[SOURCE INFORMATION]
---+---
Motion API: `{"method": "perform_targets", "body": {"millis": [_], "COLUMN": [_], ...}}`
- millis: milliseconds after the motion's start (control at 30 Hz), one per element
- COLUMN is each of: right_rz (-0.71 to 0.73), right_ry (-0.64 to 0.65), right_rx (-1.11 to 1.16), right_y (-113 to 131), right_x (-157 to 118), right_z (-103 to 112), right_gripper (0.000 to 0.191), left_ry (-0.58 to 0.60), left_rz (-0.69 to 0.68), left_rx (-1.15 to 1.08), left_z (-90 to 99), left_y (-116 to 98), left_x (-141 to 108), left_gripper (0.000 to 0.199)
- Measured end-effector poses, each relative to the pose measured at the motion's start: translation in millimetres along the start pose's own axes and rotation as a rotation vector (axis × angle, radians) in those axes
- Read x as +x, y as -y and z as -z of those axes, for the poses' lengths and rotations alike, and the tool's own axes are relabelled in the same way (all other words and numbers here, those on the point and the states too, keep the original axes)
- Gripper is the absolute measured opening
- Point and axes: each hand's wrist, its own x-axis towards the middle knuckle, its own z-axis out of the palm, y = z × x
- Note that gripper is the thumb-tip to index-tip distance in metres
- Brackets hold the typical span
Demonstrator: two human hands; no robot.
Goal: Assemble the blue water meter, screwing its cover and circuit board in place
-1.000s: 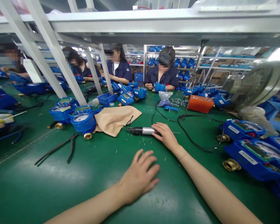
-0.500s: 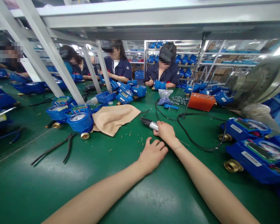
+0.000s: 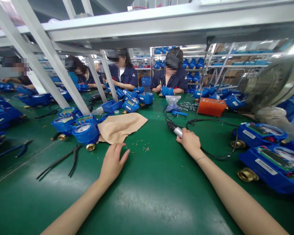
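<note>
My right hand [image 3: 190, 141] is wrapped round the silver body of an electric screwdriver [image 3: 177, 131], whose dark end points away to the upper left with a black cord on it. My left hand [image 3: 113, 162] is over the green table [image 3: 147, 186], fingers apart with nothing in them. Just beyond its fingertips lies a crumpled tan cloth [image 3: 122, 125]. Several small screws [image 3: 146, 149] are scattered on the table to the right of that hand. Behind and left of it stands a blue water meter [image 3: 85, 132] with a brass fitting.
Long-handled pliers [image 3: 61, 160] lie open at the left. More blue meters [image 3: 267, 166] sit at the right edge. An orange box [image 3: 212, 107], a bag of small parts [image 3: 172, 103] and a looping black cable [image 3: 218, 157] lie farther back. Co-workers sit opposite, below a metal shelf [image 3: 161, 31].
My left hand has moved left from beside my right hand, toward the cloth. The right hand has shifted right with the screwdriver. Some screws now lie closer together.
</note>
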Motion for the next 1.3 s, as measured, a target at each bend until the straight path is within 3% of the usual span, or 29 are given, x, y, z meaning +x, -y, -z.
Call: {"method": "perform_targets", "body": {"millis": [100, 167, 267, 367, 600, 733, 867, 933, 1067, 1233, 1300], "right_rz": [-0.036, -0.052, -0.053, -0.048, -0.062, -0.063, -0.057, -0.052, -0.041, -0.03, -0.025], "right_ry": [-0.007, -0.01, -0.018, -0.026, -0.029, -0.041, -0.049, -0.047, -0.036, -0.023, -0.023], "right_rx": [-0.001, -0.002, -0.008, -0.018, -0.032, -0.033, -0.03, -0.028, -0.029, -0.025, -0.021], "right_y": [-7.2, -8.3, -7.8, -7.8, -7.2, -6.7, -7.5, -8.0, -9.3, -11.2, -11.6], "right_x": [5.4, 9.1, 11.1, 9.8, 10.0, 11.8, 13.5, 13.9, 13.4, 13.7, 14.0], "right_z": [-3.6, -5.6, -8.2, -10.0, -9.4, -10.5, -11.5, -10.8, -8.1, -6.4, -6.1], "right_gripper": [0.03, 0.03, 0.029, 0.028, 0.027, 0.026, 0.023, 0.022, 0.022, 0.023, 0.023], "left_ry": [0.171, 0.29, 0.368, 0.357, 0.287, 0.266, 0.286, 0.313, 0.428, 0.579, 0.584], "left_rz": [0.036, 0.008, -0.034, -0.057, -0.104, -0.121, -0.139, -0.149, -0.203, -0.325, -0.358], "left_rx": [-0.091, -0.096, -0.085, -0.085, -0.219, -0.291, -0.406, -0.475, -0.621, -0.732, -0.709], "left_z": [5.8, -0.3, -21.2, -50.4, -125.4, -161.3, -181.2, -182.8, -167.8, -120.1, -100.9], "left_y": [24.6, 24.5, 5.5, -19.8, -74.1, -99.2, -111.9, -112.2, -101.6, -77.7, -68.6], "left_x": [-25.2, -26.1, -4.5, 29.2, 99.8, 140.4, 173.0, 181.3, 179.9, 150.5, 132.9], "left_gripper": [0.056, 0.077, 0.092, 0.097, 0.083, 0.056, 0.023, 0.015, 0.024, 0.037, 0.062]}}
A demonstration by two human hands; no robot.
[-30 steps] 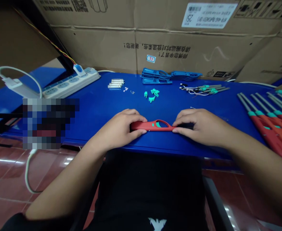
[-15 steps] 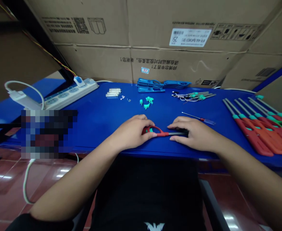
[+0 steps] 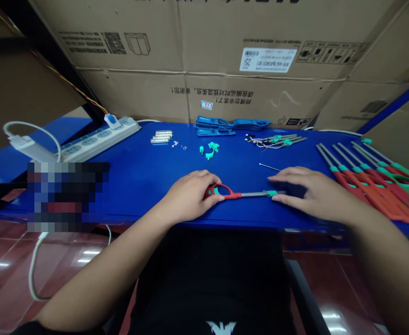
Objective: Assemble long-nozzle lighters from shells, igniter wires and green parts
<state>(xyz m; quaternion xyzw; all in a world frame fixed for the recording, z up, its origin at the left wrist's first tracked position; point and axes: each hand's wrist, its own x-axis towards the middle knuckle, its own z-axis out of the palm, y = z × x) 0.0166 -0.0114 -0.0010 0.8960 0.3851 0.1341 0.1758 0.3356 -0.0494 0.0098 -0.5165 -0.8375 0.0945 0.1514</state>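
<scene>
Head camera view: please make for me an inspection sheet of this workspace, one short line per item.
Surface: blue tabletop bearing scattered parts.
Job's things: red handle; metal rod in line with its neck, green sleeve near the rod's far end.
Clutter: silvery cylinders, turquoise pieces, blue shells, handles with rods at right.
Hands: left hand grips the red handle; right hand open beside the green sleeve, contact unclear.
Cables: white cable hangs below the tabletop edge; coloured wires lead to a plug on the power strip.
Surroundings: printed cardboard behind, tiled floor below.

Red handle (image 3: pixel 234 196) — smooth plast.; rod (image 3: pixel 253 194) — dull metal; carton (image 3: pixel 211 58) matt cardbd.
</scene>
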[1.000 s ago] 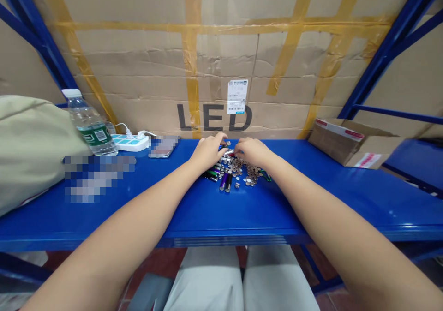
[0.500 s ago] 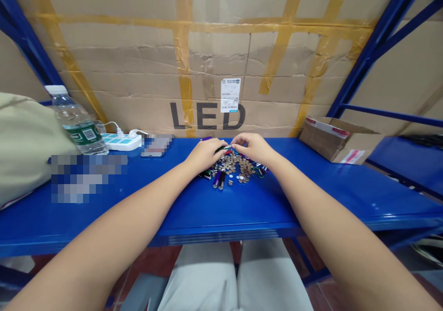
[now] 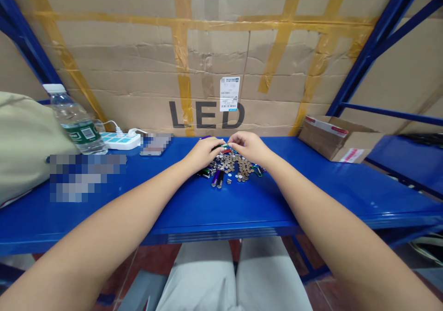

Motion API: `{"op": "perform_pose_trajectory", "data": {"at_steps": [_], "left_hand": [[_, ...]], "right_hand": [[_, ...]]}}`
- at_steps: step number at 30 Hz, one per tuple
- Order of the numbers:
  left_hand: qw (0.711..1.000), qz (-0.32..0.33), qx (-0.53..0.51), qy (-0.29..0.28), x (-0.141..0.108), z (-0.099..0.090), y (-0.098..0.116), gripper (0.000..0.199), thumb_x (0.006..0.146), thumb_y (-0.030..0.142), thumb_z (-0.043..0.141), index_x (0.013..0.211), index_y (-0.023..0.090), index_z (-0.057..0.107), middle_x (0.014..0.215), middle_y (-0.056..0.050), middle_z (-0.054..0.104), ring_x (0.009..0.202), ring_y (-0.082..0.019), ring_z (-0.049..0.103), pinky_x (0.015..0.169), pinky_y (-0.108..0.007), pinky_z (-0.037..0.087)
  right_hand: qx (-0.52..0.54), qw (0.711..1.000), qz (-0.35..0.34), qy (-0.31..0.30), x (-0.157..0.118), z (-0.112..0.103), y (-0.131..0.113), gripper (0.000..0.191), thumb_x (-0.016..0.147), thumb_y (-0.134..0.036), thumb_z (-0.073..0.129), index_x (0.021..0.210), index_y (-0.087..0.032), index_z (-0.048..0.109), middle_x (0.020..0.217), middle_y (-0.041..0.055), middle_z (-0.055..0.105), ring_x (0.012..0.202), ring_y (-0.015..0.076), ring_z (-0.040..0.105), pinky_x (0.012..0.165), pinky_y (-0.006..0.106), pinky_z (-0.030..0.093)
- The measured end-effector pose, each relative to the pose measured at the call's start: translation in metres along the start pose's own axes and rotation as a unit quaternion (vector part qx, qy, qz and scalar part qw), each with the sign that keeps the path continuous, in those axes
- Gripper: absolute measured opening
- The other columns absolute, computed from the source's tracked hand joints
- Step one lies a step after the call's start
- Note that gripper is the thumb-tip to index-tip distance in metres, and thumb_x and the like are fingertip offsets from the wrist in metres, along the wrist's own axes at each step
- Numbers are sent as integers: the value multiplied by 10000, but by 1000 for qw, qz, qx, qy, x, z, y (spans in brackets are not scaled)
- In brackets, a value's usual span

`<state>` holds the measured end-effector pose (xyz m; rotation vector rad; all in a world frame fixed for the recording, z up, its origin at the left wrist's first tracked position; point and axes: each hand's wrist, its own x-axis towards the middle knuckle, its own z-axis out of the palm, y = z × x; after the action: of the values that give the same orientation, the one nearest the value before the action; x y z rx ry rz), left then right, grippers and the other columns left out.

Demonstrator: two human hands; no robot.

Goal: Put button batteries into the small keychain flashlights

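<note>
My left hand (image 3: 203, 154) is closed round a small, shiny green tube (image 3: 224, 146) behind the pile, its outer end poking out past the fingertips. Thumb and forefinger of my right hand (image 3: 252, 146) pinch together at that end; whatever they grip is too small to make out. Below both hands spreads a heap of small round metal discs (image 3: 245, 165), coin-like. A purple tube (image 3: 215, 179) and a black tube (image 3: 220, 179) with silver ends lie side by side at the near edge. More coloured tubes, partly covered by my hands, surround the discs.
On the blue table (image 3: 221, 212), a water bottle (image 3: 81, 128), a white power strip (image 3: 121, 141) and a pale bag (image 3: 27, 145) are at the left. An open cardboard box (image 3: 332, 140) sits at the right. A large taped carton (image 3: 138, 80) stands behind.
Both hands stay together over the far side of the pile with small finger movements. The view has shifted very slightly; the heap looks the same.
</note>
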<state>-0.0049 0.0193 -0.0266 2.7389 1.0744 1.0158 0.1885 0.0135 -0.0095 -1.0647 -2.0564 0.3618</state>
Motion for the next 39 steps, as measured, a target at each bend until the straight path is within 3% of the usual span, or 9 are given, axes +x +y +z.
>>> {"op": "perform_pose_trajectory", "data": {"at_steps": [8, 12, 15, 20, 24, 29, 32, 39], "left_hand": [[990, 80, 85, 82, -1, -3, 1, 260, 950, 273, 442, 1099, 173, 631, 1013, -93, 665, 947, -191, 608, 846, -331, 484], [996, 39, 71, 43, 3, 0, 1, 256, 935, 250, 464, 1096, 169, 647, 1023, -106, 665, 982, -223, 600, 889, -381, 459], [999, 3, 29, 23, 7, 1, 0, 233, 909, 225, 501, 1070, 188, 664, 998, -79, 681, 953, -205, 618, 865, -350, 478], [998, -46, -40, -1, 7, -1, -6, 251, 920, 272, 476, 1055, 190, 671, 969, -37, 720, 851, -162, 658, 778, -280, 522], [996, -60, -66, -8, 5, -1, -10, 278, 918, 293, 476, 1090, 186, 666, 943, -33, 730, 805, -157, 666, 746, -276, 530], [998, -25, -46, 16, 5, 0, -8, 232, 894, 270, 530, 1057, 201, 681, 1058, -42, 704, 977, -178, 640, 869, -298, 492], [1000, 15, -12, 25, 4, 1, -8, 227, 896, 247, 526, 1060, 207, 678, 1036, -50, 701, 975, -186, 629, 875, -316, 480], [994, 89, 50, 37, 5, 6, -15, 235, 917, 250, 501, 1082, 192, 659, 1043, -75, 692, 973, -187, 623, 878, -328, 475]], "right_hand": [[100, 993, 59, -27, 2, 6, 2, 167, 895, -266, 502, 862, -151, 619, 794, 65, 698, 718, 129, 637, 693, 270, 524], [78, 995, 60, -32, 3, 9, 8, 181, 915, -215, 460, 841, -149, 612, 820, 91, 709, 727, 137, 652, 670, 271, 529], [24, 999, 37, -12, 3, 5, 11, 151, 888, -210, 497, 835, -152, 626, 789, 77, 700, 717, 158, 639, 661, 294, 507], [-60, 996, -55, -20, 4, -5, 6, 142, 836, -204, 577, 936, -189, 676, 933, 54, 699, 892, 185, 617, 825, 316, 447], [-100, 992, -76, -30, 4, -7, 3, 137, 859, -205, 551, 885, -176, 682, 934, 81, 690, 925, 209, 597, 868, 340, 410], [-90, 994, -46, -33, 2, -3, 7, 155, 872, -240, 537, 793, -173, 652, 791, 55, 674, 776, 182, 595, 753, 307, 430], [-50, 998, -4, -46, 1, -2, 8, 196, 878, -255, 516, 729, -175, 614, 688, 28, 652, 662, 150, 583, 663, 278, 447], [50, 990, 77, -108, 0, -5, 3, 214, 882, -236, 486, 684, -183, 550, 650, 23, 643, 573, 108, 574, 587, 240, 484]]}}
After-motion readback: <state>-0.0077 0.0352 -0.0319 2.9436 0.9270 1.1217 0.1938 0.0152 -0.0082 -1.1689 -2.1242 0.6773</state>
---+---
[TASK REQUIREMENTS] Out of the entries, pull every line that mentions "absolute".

[SOLUTION]
- Gripper is the absolute measured opening
- Gripper: absolute measured opening
- The other columns absolute, computed from the source's tracked hand joints

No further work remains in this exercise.